Heliyon (Oct 2024)
Spatial prediction of armed conflicts from the perspective of political geography using bivariate frequency ratio method (FR) in East African States
Abstract
Armed conflicts, as significant human phenomena, profoundly impact populations and reflect a state's capacity to fulfill its responsibilities. These conflicts arise from various causes, necessitating robust predictive models to understand their spatial distribution. This study employs the Bivariate Frequency Ratio (FR) method to spatially predict the occurrence of armed conflicts across the East African States, drawing on 42 political geography-related criteria. The development of the predictive model involved classifying the region into five conflict-prone categories influenced by critical political geography factors.

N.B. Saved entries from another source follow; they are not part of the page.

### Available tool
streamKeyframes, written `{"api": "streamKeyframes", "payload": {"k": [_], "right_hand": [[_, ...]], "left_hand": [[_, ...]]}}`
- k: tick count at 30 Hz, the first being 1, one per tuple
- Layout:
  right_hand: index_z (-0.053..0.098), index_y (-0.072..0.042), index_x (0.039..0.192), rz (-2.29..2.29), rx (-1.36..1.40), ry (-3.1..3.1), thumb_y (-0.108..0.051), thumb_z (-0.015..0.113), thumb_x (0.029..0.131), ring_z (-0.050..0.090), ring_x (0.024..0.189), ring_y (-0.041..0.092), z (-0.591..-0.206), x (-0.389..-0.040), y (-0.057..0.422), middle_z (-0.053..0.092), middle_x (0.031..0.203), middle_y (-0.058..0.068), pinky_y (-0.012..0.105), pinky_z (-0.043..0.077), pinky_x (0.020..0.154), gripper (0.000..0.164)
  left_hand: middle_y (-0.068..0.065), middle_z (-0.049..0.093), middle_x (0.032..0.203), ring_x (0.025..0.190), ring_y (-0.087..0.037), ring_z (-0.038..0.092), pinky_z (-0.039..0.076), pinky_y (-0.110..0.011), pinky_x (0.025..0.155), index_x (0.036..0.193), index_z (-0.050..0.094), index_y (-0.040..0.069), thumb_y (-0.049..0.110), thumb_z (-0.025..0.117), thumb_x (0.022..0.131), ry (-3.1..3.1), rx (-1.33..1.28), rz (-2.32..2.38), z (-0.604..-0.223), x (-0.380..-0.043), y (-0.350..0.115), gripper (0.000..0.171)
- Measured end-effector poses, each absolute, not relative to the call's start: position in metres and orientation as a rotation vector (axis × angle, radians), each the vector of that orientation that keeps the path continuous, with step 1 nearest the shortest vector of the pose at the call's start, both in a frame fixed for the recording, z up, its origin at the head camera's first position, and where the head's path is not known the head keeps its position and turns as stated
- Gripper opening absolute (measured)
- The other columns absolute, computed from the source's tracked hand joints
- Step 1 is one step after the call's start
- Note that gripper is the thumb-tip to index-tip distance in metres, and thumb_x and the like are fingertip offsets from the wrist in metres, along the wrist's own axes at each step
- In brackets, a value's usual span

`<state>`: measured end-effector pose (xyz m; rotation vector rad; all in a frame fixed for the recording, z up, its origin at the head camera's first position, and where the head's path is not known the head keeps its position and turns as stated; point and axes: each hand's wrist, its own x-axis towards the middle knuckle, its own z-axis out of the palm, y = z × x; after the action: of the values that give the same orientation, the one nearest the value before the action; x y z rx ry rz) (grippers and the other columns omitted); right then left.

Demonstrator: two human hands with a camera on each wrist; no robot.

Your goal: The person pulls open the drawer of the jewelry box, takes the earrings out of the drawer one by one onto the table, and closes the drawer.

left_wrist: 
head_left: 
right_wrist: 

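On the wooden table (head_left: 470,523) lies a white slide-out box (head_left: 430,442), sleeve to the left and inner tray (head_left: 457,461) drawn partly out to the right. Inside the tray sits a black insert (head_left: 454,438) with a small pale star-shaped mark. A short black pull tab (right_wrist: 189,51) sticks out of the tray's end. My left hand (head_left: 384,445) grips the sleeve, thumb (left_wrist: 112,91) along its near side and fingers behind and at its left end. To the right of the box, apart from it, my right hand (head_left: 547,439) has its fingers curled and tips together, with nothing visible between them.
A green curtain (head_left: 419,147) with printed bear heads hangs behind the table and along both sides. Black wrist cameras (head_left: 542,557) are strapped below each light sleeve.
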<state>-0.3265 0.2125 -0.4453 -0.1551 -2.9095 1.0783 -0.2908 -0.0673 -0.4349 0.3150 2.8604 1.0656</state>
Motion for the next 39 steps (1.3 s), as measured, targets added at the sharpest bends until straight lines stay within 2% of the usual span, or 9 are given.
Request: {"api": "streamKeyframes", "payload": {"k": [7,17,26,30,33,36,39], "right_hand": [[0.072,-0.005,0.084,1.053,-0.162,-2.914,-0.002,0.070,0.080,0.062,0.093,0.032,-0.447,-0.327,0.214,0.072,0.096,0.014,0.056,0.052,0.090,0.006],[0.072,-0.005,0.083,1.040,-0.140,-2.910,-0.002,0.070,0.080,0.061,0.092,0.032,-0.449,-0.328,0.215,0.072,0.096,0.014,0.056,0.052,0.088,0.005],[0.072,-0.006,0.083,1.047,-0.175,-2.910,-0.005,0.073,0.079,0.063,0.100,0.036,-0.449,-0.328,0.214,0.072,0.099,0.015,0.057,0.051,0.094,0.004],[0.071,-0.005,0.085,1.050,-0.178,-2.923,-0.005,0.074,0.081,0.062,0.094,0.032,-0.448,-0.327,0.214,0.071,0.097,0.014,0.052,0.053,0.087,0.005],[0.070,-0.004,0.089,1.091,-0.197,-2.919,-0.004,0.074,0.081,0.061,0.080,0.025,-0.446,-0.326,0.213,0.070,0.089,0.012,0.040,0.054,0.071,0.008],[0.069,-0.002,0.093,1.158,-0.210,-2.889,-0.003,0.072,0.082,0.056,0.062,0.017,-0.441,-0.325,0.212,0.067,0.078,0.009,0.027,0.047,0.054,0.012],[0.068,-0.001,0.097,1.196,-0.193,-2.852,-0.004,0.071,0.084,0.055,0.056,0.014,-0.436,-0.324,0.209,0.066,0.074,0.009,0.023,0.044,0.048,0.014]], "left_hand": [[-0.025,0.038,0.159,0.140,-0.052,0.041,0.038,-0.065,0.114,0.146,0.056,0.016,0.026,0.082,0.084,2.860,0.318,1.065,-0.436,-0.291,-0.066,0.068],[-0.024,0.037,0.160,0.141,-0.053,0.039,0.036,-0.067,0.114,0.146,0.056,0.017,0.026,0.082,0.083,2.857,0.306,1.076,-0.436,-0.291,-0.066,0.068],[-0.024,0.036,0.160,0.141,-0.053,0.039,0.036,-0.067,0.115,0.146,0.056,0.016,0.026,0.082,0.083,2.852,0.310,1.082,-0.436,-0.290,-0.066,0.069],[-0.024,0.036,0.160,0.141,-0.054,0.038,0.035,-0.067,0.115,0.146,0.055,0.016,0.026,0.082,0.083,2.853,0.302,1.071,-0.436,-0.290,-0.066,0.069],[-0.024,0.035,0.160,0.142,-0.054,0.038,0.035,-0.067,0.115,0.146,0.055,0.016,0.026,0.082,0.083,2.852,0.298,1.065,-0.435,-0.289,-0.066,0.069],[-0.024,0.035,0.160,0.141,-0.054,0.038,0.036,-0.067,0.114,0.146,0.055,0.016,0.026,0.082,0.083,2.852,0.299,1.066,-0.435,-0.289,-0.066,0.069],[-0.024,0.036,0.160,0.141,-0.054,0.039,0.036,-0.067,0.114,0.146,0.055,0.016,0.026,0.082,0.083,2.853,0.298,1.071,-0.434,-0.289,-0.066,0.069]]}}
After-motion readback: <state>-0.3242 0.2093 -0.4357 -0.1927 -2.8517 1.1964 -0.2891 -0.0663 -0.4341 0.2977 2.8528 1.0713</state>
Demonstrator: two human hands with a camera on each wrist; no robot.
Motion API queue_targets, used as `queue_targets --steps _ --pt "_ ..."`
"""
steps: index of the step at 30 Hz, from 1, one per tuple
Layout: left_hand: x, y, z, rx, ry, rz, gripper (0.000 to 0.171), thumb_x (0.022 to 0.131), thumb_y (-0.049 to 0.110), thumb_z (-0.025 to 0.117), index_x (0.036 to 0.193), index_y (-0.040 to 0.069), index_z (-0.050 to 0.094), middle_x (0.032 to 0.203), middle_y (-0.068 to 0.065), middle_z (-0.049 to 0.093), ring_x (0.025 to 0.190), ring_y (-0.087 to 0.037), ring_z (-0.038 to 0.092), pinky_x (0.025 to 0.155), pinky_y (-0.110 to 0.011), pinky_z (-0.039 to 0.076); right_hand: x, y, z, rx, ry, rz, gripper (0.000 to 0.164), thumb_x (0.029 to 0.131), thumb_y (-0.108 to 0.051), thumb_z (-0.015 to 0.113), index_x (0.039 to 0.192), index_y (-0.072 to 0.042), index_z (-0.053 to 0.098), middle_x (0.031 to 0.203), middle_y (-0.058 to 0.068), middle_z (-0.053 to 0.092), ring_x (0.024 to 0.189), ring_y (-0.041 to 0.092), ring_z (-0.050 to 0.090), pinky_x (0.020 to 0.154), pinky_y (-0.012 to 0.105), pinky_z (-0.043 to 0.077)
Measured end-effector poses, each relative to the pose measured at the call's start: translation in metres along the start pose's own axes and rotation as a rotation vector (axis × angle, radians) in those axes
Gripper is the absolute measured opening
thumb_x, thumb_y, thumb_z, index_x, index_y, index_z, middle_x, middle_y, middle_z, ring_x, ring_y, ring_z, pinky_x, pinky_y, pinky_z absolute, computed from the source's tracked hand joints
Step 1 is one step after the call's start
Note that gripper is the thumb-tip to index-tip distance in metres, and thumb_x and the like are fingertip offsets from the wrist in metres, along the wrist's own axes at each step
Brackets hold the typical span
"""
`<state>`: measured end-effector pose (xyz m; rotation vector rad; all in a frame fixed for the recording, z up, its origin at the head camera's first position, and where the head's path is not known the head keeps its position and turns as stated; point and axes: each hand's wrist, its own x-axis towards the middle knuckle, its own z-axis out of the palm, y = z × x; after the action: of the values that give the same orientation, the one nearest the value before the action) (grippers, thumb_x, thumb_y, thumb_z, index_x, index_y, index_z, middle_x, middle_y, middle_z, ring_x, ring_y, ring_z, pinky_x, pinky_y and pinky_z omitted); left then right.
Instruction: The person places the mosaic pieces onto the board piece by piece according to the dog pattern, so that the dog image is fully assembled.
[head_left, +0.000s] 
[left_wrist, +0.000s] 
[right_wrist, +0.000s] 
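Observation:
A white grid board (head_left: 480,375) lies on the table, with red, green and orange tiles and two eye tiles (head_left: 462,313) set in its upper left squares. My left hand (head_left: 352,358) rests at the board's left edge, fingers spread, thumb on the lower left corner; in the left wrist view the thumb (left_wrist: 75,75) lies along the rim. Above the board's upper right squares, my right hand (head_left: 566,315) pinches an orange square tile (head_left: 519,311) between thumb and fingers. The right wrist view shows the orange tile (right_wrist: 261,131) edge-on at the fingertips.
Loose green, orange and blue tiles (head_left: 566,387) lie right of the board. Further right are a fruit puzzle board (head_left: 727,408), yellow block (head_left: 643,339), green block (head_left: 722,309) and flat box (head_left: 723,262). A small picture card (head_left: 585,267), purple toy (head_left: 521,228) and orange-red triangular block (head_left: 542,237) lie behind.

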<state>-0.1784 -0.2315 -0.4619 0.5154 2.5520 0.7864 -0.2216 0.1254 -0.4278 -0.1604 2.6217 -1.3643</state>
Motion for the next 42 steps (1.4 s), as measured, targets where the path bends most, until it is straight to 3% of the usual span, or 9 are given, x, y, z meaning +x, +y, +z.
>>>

Geospatial datasets, curated in a GIS environment, were sourced from approved online portals. The findings indicate that Burundi exhibits the highest vulnerability to armed conflict, followed closely by Rwanda, Uganda, and Somalia. Ethiopia and South Sudan show a moderate risk, while predictions for Zimbabwe, Zambia, and Mozambique suggest lower likelihoods of conflict. The model's accuracy was validated using the Receiver Operating Characteristic (ROC) curve, demonstrating its effectiveness. Furthermore, the model's applicability extends to other regions, offering a valuable tool for global conflict prediction.